Task item: Working from the entries below, count every line that includes the word "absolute". Return the figure alone.

The records:
○ ○ ○

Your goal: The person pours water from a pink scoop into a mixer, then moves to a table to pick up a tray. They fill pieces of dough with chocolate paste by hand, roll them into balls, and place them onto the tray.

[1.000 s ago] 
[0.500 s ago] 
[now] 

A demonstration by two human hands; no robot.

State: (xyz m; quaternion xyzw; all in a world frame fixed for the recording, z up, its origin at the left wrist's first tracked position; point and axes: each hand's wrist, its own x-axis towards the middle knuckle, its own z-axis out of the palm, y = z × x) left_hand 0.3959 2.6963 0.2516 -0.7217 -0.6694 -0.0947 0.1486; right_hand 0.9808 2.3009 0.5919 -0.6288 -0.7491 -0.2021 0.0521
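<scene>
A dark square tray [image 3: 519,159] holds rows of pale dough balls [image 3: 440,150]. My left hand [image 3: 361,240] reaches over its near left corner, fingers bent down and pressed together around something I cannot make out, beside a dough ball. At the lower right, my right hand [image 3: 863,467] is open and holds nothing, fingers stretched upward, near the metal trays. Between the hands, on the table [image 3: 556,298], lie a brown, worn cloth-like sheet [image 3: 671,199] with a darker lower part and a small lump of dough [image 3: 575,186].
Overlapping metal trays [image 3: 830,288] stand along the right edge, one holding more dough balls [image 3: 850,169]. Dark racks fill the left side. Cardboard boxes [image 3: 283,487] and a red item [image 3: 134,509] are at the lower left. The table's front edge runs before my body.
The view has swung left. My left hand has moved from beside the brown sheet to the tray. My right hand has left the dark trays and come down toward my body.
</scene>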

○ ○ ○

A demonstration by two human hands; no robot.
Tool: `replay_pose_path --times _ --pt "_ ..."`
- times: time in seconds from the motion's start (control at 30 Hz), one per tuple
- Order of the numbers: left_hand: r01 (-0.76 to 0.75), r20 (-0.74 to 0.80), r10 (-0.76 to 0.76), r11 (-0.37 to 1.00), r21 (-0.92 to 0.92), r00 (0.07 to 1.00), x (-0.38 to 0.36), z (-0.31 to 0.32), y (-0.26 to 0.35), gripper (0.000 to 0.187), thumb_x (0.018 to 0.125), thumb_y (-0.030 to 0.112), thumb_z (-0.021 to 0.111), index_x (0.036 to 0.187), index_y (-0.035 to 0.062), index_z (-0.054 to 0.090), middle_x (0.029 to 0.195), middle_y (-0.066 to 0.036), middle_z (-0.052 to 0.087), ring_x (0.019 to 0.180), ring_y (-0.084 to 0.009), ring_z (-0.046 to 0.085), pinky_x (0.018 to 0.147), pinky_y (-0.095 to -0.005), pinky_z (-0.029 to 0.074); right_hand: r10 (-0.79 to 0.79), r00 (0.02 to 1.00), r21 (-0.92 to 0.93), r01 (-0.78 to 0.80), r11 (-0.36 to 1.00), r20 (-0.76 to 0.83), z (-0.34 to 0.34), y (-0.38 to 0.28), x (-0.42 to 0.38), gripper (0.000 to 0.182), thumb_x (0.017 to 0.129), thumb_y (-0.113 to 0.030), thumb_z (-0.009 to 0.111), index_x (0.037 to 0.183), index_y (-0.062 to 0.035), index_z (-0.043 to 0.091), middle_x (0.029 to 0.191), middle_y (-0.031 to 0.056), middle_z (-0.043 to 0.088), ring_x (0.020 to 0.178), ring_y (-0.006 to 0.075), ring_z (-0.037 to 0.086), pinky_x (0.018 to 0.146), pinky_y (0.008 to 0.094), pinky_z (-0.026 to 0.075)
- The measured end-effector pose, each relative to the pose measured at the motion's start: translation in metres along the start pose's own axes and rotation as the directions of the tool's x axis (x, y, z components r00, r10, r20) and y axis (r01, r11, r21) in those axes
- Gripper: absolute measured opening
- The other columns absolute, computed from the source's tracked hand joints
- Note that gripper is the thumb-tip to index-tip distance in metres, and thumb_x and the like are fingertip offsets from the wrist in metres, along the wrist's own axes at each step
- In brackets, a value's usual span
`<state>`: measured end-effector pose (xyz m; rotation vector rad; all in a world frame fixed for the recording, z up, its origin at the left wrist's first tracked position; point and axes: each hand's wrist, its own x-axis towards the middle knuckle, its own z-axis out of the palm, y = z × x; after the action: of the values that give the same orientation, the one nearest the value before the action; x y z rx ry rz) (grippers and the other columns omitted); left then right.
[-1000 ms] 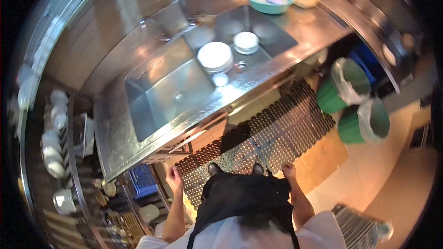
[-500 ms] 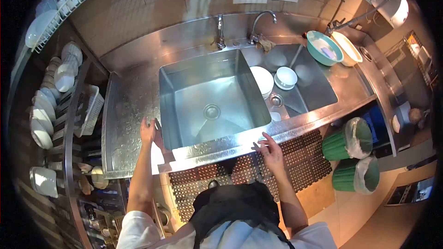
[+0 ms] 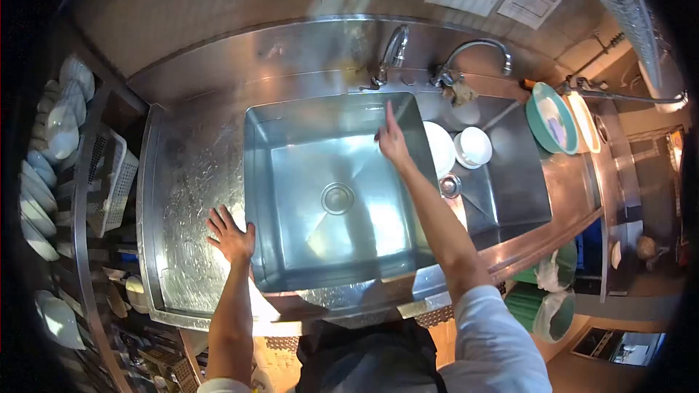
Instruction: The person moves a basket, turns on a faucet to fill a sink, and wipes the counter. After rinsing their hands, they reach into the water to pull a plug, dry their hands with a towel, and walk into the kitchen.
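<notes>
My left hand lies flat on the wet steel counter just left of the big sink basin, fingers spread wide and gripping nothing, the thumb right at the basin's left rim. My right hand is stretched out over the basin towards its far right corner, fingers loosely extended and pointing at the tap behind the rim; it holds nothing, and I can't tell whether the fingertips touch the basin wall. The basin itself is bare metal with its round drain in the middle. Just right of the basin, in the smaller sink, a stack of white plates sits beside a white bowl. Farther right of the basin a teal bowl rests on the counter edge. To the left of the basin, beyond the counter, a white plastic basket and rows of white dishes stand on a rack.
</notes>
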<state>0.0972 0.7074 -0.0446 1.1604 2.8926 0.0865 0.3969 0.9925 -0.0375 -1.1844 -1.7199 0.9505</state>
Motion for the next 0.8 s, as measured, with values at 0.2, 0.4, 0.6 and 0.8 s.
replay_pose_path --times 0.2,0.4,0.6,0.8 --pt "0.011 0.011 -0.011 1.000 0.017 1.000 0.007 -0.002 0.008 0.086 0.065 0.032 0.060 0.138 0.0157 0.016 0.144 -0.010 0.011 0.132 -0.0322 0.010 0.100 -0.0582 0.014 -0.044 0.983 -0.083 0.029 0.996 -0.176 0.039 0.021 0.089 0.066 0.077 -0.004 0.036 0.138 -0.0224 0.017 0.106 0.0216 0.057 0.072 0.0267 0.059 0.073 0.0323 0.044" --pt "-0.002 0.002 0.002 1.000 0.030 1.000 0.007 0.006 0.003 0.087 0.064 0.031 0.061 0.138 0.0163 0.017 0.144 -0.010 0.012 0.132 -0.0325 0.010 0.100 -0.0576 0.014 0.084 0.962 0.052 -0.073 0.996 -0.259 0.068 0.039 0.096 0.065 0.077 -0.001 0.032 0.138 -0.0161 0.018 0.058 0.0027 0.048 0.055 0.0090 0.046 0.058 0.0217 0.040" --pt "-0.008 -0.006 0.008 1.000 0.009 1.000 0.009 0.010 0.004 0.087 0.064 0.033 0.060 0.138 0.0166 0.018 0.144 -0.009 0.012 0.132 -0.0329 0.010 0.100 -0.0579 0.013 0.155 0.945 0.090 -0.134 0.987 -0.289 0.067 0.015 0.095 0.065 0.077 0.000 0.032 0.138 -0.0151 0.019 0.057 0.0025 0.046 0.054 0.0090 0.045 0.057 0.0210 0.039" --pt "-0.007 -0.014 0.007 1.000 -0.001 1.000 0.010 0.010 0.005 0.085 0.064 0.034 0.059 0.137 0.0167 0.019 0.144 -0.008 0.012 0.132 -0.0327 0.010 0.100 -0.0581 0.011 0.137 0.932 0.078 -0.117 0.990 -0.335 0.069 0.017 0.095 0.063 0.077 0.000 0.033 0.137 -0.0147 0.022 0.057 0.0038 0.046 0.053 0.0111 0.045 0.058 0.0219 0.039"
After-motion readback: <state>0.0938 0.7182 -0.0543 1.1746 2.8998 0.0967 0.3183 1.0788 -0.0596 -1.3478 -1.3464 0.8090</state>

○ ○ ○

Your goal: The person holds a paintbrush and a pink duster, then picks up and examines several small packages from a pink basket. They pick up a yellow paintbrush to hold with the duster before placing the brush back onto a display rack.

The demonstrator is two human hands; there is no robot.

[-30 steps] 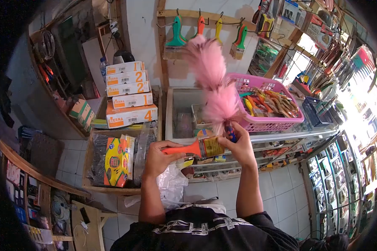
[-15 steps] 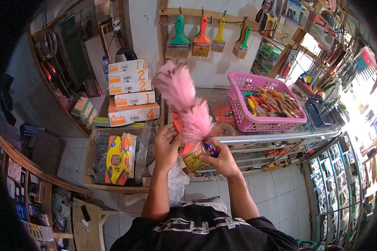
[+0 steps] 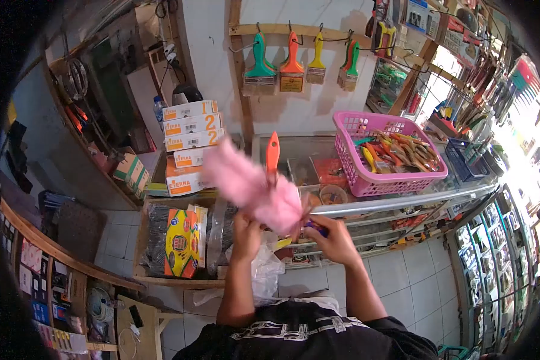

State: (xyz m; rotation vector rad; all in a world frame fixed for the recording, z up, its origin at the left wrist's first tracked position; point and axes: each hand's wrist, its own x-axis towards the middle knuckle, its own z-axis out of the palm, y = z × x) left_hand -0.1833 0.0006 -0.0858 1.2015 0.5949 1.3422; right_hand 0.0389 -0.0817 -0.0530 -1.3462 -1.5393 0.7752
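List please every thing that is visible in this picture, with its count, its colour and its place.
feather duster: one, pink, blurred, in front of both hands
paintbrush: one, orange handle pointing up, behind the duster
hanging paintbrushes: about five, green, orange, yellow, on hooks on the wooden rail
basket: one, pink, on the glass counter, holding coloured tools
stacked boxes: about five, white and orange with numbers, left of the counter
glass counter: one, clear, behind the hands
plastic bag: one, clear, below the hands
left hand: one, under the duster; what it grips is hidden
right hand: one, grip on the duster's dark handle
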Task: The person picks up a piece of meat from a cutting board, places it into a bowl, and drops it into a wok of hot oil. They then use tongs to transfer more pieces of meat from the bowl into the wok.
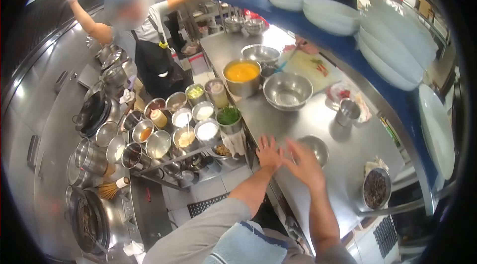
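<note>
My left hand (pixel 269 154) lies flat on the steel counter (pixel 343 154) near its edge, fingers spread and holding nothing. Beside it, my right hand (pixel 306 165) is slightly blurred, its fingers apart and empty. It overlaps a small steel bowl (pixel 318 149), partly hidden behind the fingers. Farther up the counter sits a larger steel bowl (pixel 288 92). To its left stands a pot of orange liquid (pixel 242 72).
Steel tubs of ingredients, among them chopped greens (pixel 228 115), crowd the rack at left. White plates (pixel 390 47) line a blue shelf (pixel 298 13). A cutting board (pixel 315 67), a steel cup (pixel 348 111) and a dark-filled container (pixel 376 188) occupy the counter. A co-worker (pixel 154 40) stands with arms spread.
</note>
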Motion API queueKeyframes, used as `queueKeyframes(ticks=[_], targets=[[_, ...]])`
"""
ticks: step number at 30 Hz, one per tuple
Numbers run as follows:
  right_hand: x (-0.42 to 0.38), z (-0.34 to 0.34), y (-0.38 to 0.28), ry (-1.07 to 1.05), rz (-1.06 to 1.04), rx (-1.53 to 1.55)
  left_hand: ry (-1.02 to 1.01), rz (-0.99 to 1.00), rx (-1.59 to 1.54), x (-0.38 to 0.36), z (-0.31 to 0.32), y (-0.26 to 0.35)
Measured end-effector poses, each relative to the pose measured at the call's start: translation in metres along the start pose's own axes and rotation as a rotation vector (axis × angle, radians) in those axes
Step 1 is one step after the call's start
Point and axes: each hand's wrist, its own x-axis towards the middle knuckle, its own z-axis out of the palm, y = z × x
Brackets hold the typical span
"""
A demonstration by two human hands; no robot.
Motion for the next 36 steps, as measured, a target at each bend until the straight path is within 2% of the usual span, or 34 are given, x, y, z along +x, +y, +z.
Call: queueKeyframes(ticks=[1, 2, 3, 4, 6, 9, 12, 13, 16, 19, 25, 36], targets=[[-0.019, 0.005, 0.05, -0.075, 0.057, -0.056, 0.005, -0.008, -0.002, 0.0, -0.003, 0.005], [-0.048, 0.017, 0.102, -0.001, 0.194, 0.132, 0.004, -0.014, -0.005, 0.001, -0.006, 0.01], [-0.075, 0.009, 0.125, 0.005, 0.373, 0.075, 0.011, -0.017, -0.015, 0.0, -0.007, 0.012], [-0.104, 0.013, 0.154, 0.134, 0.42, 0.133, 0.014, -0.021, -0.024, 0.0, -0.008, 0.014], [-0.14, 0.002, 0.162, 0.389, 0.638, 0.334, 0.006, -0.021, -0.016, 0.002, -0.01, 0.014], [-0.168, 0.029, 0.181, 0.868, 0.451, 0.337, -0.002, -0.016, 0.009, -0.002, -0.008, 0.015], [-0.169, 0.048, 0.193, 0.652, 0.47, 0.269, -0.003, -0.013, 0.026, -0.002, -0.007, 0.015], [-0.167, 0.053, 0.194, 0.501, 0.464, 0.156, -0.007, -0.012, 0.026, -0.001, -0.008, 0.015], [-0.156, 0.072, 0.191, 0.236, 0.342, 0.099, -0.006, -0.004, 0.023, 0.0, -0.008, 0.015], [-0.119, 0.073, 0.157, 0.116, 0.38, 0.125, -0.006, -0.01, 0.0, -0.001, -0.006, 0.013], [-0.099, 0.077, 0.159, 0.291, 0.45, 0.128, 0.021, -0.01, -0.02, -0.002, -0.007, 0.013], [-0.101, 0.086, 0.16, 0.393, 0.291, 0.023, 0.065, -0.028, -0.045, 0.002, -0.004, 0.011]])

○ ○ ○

Written answer: 2